Por ahora la percepción acerca del PRI sigue siendo la misma que en el pasado reciente.
Por un lado, que es un partido integrado por profesionales, a la vez inteligentes y mañosos, experimentados y corruptos, en el que conviven políticos de diversas generaciones pero todos cortados más o menos por la misma tijera.
Por otro, que, ante la incompetencia del PAN y la inexistencia de un presidente priista, ha emergido tanto una nueva clase política territorial —una especie de barones regionales— muy fuerte y con amplios recursos e instrumentos, como un consejo que administra el poder federal desde las cámaras legislativas y la dirigencia nacional integrando un gran comité central.

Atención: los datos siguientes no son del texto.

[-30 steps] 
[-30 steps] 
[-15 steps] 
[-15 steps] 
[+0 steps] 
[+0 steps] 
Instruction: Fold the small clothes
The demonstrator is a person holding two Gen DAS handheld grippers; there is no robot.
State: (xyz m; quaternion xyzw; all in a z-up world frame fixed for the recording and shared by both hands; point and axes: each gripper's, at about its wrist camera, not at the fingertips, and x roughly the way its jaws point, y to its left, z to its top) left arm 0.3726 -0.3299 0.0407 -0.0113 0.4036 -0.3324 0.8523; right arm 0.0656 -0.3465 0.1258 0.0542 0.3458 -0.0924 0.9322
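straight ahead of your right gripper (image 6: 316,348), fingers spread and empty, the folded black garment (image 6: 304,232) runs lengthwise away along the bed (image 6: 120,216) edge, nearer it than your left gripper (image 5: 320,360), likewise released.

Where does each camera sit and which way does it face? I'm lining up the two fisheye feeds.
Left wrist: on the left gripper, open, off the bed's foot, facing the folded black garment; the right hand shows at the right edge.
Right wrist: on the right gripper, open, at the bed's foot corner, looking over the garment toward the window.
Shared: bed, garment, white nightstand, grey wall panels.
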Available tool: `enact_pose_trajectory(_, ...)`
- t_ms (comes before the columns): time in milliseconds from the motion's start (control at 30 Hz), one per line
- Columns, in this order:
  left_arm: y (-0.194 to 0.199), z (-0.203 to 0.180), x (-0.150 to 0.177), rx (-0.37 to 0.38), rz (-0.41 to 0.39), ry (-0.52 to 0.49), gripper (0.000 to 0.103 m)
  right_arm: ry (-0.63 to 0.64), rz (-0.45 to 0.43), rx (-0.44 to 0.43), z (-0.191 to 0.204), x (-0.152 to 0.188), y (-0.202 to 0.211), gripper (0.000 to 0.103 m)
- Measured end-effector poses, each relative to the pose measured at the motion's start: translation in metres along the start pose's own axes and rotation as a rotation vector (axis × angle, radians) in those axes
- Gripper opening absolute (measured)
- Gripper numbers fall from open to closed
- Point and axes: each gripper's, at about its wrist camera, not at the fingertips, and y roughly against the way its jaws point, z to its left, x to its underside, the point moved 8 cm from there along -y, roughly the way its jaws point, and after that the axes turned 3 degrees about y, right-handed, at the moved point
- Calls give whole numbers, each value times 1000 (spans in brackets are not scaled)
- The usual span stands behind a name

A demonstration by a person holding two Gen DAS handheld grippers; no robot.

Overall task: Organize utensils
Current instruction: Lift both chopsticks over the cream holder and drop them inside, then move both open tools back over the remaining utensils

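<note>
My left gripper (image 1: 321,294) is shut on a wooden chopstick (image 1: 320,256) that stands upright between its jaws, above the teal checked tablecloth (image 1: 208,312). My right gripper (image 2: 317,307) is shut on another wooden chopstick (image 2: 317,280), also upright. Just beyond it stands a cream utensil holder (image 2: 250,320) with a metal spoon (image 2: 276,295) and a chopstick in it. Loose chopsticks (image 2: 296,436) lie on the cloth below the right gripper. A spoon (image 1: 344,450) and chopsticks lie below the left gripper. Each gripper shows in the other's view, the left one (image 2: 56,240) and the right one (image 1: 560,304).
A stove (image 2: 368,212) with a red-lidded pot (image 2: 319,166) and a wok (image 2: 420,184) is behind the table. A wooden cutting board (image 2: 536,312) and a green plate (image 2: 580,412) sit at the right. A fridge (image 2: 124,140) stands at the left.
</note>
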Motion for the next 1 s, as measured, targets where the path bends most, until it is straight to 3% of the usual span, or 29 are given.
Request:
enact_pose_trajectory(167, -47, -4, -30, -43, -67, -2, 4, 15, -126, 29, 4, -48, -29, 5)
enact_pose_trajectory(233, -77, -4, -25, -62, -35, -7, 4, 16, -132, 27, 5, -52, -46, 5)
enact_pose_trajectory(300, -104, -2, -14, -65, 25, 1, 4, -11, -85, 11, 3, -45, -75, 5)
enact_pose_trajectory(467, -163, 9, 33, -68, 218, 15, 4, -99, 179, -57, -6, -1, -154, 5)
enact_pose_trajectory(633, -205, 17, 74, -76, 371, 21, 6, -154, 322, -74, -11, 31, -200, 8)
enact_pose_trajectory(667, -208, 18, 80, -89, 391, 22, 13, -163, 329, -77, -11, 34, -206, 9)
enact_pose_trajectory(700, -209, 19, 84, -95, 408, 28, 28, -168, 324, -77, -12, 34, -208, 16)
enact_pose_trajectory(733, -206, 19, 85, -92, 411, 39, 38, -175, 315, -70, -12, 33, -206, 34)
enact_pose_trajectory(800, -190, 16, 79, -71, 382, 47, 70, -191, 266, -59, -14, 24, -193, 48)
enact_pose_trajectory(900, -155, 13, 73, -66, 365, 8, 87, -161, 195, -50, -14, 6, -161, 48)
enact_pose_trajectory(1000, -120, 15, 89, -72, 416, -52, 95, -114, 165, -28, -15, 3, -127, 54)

Con independencia de la exactitud de tal figuración, lo que no aparece en ella, en cambio, es una lectura explícita de la clase de partido que quiere ser, la agenda que propone para el país y lo que podría hacer como gobierno en caso de ganar las elecciones presidenciales en 2012. Estas aparentes carencias, paradójicamente, pueden ser áreas de oportunidad para construir una narrativa atractiva.
Partamos de lo siguiente: por razones históricas, culturales y hasta psicológicas, es muy difícil, si no imposible, presentar al PRI como un partido distinto de lo que revela su biografía. En consecuencia, la originalidad de una nueva estrategia quizá resida en hacer de los vicios virtud y traducirlos, a ojos de la ciudadanía, en las características que son ahora necesarias para gobernar un país tan enredado y en medio de una situación tan delicada. En suma: con excepción del tema “corrupción”, esos otros rasgos que se le reconocen pueden ser rentables para el PRI.
Hay tres componentes de esa narrativa.
Una primera vertiente tiene que mostrar que la combinación de “experiencia-habilidad-decisión”
—indispensable para gobernar con efectividad— sólo la reúne el PRI. Esto sugiere buscar dónde esas cualidades están reflejándose exitosamente en la gestión de gobierno en algunas entidades, probar con datos duros que así está ocurriendo y documentar los hechos para afirmarlo.
Por ejemplo, de los 12 estados más competitivos del país y con mayor atracción de inversión extranjera directa en los últimos diez años, 7 son gobernados por el PRI; de los 12 estados con gobiernos más eficientes 9 son también gobernados por el PRI; de los 12 estados mejor calificados en los Índices de Desempeño Educativo para Primaria y Secundaria, 7 y 8, respectivamente, son gobernados por el PRI, y así sucesivamente.
En una palabra: si el PRI piensa con más profundidad en sus opciones, tiene que probar no sólo eficacia para ganar elecciones, sino también, y sobre todo, para gobernar con resultados.